Game Over for UNE-P?

To say that CLECs have had a difficult time would be an understatement by anyone’s standards. Following meteoric rises in valuation on the heels of the Telecommunications Act of 1996, stock market declines and restricted market penetration led to a shakeout that ultimately left standing fewer than 80 of the 330 CLECs that were operating in 2000, according to one study. Now, with the future of affordable UNE-P in question, today’s competitors could be facing yet another series of challenges.

A playing field without UNE-P would be dramatically different from the one we see today and require new strategies - not only for growth, but also for survival itself. The implications would be far reaching, however, impacting not only competitors, but equipment makers, consumers and future services development and deployment. Simply put, if UNE-P as we know it evaporates, it will take competitors with it.

ATLANTIC-ACM expects that the direct impact on competitors, coupled with indirect complications, such as restricted access to capital as customer base and growth erodes, would decimate the competitive industry. While we can predict with a high degree of certainty that at least one third of all local competitors would be forced to close their doors, historical precedent established during the previous shakeout indicates the competitive industry would do well to retain one in two players.

Players dependent upon UNE-P will have to determine two things to survive: how to hold and to grow revenue. First, to hold revenue, they must find solutions for maintaining current UNE-P customers. Negotiating with incumbents is one option that is not bearing fruit in most cases. In the late April negotiations, Cbeyond Communications CEO James Geiger was quoted in the trade press saying increases demanded by the Bells “would not allow us to sustain our business.” The second unattractive option is raising prices to cover increased costs. The third option is transitioning customers to new connections. Again, the possibilities are not pretty, but barring UNE-P, they must be investigated. Choices include:

Buying switches and leasing access lines to customers.

This requires regional concentration and clustering. Variations on this theme could include many of the strategies used by the long-distance entrants during the 1980s and early 1990s, such as partitioning switches, sharing purchases and exchanging traffic in different regions.

Establishing agreements with cablecos.

The most effective options here would be VoIP with cable modems. Some cable firms could be open to this type of option because the telecom provider could absorb the round-the-clock headaches associated with customer service and with the regulation of common carriers.

Building out.

For larger players, installing wires from switches to customer sites is an option. This, of course, is not economically feasible for serving many customers, such as small business, consumers and those too far from core facilities, etc., but metro networks may have a revival of interest in the post-UNE-P world. How are those sewer networks looking these days?

Using BPL-type solutions.

Using broadband over power line would require working with the utility, which is no small task. Further, with one provider in each region, securing a partnership could be challenging for individual firms. On the other side of this coin, since the market is geographically fragmented by service provider, establishing a national footprint via this approach would be extraordinarily cumbersome at best as agreements would need to be established with each utility.

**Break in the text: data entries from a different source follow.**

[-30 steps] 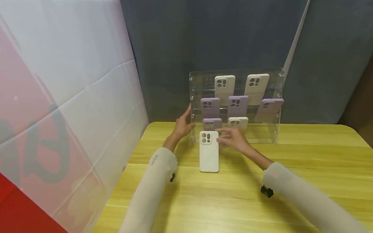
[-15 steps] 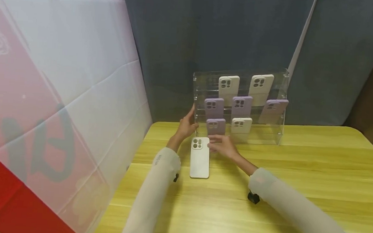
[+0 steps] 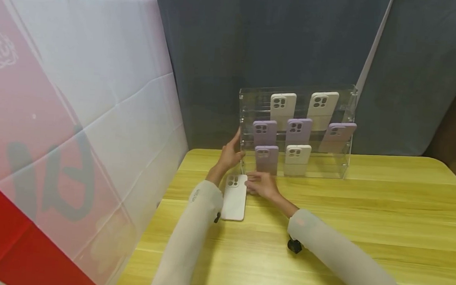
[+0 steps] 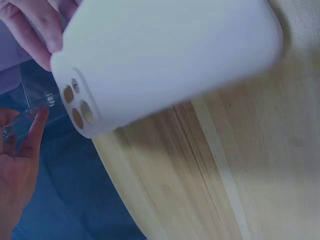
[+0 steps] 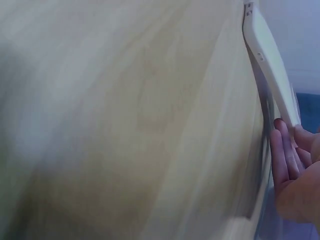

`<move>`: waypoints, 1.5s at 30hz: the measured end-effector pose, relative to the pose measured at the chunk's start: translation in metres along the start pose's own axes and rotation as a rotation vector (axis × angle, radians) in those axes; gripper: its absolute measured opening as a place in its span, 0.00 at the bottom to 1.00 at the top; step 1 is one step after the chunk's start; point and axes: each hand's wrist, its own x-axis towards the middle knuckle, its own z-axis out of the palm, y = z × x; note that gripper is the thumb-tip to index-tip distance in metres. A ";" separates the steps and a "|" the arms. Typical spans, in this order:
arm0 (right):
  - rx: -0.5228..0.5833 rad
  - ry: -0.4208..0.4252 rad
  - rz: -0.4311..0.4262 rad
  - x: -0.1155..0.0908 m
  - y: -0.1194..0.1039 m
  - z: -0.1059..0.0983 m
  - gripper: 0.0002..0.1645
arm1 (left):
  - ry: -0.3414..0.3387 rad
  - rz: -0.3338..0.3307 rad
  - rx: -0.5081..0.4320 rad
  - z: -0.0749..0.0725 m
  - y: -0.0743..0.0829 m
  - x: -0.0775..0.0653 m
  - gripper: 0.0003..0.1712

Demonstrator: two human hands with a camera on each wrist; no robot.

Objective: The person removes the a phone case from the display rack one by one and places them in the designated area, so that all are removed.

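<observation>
Right hand (image 3: 262, 184) is pinching a white phone case (image 3: 235, 200), left hand (image 3: 230, 155) just beyond it is gripping the clear rack's (image 3: 327, 168) side.

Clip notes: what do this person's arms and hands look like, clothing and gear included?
The left hand and right hand are bare. The left sleeve and right sleeve are long and off-white; dark lettering on the left one is too small to read. A small black left-wrist device and a blocky black right-wrist device show below the sleeves.
</observation>
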 end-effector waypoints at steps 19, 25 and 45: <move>-0.024 0.046 0.068 0.003 0.003 0.029 0.20 | -0.012 -0.007 -0.011 -0.001 -0.001 0.000 0.57; -0.011 0.042 0.059 0.003 0.002 0.031 0.20 | 0.004 0.009 0.012 -0.001 -0.002 0.001 0.57; -0.020 0.012 0.044 -0.002 0.000 0.023 0.22 | 0.004 0.014 0.020 -0.001 -0.001 -0.001 0.58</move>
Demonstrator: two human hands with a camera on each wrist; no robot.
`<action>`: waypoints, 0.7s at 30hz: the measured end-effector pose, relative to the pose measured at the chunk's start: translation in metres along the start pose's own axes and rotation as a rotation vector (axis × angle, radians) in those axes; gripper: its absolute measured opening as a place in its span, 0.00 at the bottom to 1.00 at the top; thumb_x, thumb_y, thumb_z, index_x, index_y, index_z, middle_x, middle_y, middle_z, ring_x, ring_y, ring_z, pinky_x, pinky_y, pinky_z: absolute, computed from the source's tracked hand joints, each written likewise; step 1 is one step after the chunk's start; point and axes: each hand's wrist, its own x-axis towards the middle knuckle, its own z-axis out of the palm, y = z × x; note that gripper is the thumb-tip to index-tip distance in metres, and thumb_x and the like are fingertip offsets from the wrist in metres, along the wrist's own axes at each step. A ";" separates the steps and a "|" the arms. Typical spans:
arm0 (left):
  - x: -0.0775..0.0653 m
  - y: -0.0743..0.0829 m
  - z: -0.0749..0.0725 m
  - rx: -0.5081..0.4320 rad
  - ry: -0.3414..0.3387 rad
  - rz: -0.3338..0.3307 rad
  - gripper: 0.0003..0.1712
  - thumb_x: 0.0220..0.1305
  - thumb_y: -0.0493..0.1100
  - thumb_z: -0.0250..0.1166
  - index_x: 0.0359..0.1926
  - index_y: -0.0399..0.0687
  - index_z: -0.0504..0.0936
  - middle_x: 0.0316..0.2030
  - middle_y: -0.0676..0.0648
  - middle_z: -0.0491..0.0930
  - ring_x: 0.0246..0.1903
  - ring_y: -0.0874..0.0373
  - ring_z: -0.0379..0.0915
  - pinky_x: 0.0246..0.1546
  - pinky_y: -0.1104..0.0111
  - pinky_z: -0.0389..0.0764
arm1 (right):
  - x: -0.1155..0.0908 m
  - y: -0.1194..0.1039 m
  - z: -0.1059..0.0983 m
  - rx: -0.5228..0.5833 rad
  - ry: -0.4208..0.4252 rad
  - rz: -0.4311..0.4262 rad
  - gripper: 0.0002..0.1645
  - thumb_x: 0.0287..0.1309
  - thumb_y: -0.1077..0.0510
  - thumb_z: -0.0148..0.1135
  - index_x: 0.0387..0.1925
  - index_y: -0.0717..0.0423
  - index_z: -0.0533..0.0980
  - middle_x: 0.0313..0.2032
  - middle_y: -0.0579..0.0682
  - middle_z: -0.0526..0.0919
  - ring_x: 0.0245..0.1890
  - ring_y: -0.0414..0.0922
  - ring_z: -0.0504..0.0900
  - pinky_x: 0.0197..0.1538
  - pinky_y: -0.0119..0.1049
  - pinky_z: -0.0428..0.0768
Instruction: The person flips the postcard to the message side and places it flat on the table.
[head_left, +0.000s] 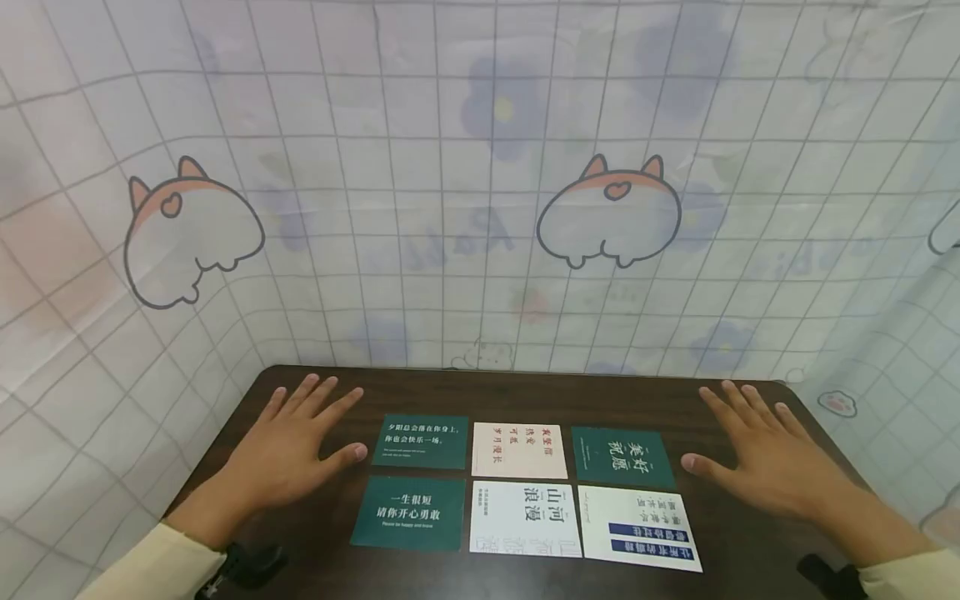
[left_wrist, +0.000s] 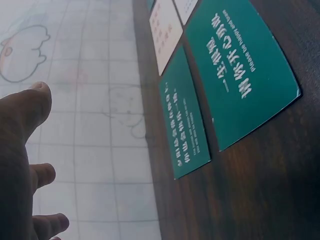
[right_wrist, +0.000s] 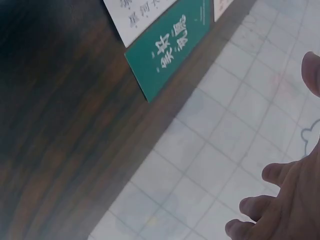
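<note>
My left hand (head_left: 288, 450) is spread with straight fingers at the left of the cards, holding nothing. On the other side my right hand (head_left: 780, 467) spreads the same way, also with nothing in it. Between them several cards lie flat in two rows of three. The back row has a green card (head_left: 420, 442), a cream card with red writing (head_left: 519, 451) and another green card (head_left: 622, 457). In front lie a green card with white writing (head_left: 408, 514), a white card with grey writing (head_left: 525, 518) and a white card with dark blue bands (head_left: 639, 527).
The dark brown wooden table (head_left: 322, 575) has rounded back corners. Behind it and along both sides hangs a pale grid-patterned cloth (head_left: 420, 183) with cartoon animals and flowers. Dark straps (head_left: 243, 568) circle the wrists below cream sleeves (head_left: 153, 567).
</note>
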 end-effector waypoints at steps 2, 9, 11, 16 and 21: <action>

Employing wireless options.

Employing wireless options, such as wireless local loop, could be appropriate in some instances but requires certain customer density. Mobile wireless services for consumers also could present an avenue of opportunity, but wireless resale has been unable to achieve full stride. Further, it is important for all competitors to realize that the same companies that dominate the wireline industry also are now the largest wireless players. Non-LEC wireless players, such as Sprint PCS, T-Mobile and Nextel, should be getting telephone calls.

Migrating to VoIP.

Since broadband connections are required, there are limited applications here in the near term. However, if affordable UNE-P disappears, a heavy concentration on broadband development will occur (see below).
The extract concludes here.